## Task brief
Of all the lines below, output only those starting at the one with "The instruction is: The" and ending at the one with "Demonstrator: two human", both ends included, exactly as written.

Records from a collection:
....

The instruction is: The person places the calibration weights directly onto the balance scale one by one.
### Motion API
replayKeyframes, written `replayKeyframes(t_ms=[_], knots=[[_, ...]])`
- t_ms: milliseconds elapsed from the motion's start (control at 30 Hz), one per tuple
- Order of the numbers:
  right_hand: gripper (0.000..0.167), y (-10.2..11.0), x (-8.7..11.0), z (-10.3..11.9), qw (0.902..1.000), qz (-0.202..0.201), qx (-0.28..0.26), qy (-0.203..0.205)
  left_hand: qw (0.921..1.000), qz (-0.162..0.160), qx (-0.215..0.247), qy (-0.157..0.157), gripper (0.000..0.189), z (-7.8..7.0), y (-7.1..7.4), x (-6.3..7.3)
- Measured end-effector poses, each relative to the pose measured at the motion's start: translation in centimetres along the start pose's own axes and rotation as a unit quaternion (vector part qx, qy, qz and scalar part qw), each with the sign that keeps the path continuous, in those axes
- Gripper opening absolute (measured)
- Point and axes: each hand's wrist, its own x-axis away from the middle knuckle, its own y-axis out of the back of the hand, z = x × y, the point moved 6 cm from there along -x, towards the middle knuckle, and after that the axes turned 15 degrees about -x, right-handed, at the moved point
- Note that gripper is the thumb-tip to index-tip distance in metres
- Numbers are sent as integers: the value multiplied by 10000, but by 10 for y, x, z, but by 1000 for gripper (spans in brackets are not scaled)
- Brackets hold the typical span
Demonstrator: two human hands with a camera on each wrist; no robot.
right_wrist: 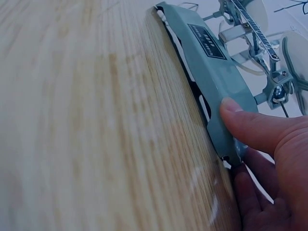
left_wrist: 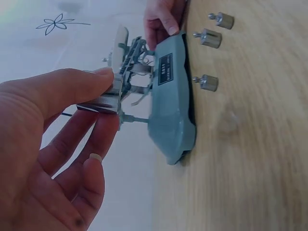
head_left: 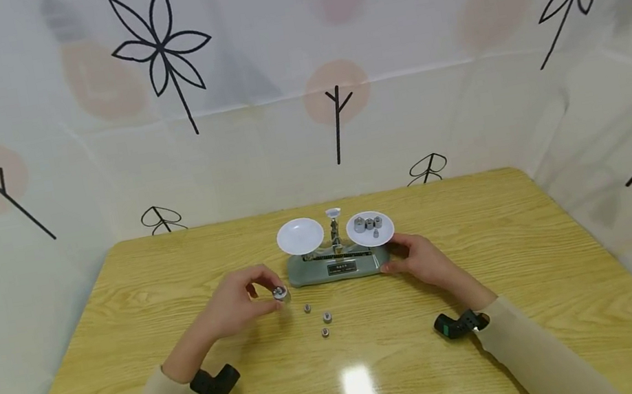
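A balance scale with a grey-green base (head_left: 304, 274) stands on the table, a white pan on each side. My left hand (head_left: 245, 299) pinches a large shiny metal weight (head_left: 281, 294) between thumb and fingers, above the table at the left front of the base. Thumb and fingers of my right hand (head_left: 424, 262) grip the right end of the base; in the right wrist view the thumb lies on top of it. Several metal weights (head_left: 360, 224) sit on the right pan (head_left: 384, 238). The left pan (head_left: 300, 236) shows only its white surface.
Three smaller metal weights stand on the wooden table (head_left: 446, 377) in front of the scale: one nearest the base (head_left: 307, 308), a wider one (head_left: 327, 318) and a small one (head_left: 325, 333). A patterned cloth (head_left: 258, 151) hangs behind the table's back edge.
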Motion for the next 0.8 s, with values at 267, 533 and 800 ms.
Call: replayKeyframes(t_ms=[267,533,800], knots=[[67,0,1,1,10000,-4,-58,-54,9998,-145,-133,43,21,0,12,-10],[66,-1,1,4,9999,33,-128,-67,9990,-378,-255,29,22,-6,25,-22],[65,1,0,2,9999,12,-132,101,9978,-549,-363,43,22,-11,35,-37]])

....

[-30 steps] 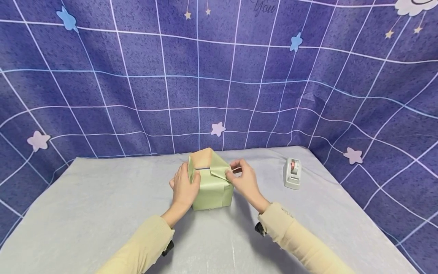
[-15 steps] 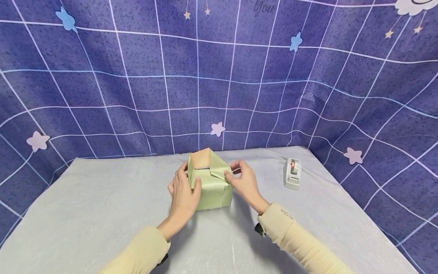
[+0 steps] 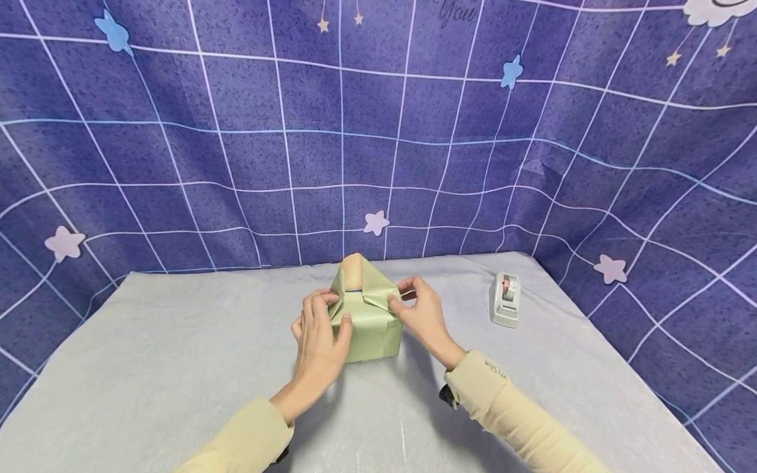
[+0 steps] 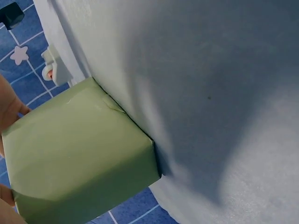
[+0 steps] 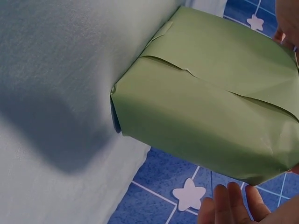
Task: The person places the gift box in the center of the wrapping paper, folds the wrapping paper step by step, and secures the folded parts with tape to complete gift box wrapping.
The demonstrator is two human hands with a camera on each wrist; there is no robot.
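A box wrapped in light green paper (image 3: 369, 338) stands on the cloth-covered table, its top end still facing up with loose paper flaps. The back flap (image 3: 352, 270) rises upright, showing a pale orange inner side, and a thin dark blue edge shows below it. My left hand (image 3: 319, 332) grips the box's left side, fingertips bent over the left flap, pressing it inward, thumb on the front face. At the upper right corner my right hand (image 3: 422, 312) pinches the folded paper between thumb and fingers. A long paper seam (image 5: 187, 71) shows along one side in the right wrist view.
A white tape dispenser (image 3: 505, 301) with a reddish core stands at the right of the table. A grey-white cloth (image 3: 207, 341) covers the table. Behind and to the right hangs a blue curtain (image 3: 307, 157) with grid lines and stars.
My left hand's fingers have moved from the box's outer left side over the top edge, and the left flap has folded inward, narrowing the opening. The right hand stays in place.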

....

## Response to the task
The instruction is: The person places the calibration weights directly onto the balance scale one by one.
### Motion API
replayKeyframes, written `replayKeyframes(t_ms=[_], knots=[[_, ...]])`
- t_ms: milliseconds elapsed from the motion's start (control at 30 Hz), one per tuple
- Order of the numbers:
  right_hand: gripper (0.000..0.167), y (-10.2..11.0), x (-8.7..11.0), z (-10.3..11.9), qw (0.902..1.000), qz (-0.202..0.201), qx (-0.28..0.26), qy (-0.203..0.205)
  left_hand: qw (0.921..1.000), qz (-0.162..0.160), qx (-0.215..0.247), qy (-0.157..0.157), gripper (0.000..0.189), z (-7.8..7.0), y (-7.1..7.4), x (-6.3..7.3)
- Measured end-effector poses, each relative to the pose measured at the motion's start: translation in centimetres along the start pose's own axes and rotation as a unit quaternion (vector part qx, qy, qz and scalar part qw), each with the sign that keeps the path continuous, in those axes
- Gripper opening absolute (measured)
- Point and axes: each hand's wrist, its own x-axis away from the middle knuckle, its own y-axis out of the back of the hand, z = x × y, the point moved 6 cm from there along -x, towards the middle knuckle, and after that the axes turned 15 degrees about -x, right-handed, at the moved point
- Note that gripper is the thumb-tip to index-tip distance in metres
- Numbers are sent as integers: the value multiplied by 10000, but by 10 for y, x, z, but by 1000 for gripper (spans in brackets are not scaled)
- Brackets hold the typical span
Demonstrator: two human hands with a camera on each wrist; no robot.

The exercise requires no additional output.